I. THE REALITY OF GOD'S DWELLING WITH MEN. Each Israelite family had its tent, and Jehovah's tent was in the midst of all, a center of unity, protection, and glory. Jehovah was the Companion of his people in all their pilgrimage and vicissitudes. It is only as we recollect this that we get at the full significance of John's expression concerning the Word becoming flesh and tabernacling among us, full of grace and truth (). The glory that belonged to the tabernacle was thus a parable of the Incarnation glory.

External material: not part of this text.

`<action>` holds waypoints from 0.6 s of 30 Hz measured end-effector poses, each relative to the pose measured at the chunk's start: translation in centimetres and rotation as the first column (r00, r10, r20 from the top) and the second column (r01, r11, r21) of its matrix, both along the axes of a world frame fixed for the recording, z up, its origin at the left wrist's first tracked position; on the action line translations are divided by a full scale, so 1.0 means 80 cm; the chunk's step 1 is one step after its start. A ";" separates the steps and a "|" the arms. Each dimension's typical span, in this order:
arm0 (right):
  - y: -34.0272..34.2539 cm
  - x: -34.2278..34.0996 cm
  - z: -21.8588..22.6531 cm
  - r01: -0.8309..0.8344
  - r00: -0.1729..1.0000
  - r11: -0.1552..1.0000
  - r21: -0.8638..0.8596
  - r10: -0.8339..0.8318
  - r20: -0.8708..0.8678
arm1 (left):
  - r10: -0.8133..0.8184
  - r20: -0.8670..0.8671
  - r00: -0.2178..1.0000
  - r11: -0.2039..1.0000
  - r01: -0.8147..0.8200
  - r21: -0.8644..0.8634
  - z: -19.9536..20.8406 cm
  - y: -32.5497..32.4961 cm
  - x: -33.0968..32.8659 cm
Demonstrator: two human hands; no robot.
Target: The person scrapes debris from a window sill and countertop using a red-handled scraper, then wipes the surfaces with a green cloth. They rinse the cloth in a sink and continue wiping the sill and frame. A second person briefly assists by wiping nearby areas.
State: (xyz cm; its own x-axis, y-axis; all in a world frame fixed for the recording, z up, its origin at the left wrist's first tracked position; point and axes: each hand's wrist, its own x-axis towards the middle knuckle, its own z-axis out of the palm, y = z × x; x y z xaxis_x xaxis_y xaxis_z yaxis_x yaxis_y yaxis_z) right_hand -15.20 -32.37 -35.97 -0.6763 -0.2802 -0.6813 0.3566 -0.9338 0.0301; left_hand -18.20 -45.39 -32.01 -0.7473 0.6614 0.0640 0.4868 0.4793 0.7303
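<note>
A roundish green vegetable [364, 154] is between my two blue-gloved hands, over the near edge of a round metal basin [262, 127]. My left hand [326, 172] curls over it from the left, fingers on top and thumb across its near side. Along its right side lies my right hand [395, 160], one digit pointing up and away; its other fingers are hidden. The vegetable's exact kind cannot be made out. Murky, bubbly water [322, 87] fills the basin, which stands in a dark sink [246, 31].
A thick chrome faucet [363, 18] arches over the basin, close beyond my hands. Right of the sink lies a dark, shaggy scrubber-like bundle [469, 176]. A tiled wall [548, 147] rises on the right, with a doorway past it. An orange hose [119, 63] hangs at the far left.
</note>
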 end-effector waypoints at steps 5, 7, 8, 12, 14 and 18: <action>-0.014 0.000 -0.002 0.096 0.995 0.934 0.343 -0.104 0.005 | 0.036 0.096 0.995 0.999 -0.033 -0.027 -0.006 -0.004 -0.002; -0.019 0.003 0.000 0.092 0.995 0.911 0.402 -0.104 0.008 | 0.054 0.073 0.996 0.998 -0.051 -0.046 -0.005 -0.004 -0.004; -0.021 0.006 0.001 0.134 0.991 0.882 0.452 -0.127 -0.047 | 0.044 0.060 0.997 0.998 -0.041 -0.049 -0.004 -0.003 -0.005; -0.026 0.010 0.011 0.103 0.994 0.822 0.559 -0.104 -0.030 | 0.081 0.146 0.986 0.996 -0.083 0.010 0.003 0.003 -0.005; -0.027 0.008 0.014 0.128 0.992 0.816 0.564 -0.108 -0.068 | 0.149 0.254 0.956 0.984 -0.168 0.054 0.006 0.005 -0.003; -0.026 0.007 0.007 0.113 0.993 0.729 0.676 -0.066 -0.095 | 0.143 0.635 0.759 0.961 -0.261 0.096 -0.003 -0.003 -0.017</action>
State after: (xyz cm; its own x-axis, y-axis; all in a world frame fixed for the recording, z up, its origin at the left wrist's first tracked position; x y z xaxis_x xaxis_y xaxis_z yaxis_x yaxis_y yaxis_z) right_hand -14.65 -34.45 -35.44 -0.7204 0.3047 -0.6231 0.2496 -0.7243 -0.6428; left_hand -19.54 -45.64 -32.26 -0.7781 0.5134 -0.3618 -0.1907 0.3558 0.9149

II. THE POSSIBILITY OF SATISFACTORY INTERCOURSE BETWEEN GOD AND MAN. It was dangerous for a man to meddle in Divine things according to his own inclination and his own wisdom. Yet he could not stand aside and neglect Divine things altogether. Such a course was equally dangerous with the other. But if he would only submit to the way of Jehovah's appointment, attending to every detail, and striving to comprehend the undoubted purpose in it, then he-was assuredly in the way of safety. He was doing what God wanted him to do with the resources then within his reach. And though an obedience of this kind, an obedience in certain external rites, could not take away all trouble of conscience, yet when a man comprehended that Jehovah had even this in view, he would feel that what he enjoyed not now he would enjoy hereafter. Though the blood of bulls and goats could not put away sin and wash out the heart's deep defilement, yet the blood-shedding was not in vain, if it intimated the coming of something that would take away sin.

III. THE POSSIBILITY OF REAL SERVICE. In itself, the elaborate ritual of the tabernacle was nothing. Save as it was parabolic and provocative of hope and aspiration, it could not be called other than a waste of time. "What mean ye by this service?" was a question which might well be put to every Levitical person every day.

But when the service of the high priest looked forward to the sacrificial cleansing service of Christ in perpetuity, and when the service of all the subordinate attendants looked forward to the daily obedience of Christians, faithful in little things, then assuredly the service of the tabernacle gets lifted above a mechanical routine. Under the old covenant, a whole tribe, separated for ritual observance, serving Jehovah in formal religious ordinances, was thereby serving, not only a nation, but all mankind. Serving God in appearance, the Levite served men in reality. Now, under the new covenant, we serve God in serving men. The Christian, because he is a Christian, has most power of all men to serve his brother man.—Y.